┌────────

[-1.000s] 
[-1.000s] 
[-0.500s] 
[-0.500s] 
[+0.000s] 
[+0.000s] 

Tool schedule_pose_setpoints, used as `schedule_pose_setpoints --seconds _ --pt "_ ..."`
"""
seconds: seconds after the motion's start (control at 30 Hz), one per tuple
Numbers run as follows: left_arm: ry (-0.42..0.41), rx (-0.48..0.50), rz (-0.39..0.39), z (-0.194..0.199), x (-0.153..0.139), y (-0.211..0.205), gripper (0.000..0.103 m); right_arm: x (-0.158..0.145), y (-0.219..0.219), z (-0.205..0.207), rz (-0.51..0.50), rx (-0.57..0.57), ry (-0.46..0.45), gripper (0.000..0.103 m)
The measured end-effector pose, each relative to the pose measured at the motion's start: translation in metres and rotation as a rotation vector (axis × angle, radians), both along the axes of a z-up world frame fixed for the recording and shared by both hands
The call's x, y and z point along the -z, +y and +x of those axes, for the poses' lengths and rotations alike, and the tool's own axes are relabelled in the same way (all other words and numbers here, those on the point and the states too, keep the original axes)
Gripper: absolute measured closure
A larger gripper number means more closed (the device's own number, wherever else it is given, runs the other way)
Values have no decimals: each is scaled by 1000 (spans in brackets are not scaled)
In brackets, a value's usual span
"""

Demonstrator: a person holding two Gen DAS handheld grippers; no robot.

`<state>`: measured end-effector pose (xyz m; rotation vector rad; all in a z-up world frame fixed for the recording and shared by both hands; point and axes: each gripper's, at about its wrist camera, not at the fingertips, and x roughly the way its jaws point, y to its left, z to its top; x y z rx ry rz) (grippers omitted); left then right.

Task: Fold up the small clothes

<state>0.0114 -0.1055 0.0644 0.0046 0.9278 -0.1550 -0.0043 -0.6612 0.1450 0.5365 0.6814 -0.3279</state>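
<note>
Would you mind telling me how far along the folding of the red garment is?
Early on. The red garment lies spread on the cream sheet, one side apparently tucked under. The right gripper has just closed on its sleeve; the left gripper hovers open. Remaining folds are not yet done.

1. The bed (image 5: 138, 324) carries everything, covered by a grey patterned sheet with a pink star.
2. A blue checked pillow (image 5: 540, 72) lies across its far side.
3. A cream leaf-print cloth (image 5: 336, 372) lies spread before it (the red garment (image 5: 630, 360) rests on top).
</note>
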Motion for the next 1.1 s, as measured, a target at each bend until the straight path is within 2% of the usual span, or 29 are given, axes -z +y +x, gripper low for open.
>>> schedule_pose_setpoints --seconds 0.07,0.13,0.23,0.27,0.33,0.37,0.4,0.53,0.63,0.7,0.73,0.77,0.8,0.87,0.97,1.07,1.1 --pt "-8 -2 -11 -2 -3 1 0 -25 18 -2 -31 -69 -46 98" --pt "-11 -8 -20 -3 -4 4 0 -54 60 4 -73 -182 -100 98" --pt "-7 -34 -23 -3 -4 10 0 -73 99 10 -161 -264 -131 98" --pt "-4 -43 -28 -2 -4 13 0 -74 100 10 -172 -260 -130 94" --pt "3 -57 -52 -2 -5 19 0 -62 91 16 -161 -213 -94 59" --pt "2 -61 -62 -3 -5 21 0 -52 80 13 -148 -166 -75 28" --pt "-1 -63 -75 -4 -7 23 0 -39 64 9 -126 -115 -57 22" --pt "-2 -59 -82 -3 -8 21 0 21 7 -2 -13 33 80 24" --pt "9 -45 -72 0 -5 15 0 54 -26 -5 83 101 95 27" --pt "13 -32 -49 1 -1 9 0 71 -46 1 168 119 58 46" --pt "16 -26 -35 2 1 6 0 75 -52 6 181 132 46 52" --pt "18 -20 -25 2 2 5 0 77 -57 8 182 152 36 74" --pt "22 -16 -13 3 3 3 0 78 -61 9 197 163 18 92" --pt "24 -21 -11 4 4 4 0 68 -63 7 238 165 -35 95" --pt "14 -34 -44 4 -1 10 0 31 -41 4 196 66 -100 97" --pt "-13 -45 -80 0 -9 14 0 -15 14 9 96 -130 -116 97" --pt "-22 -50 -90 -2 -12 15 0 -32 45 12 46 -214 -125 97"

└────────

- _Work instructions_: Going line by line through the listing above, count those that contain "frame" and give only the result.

- _Written response_: 2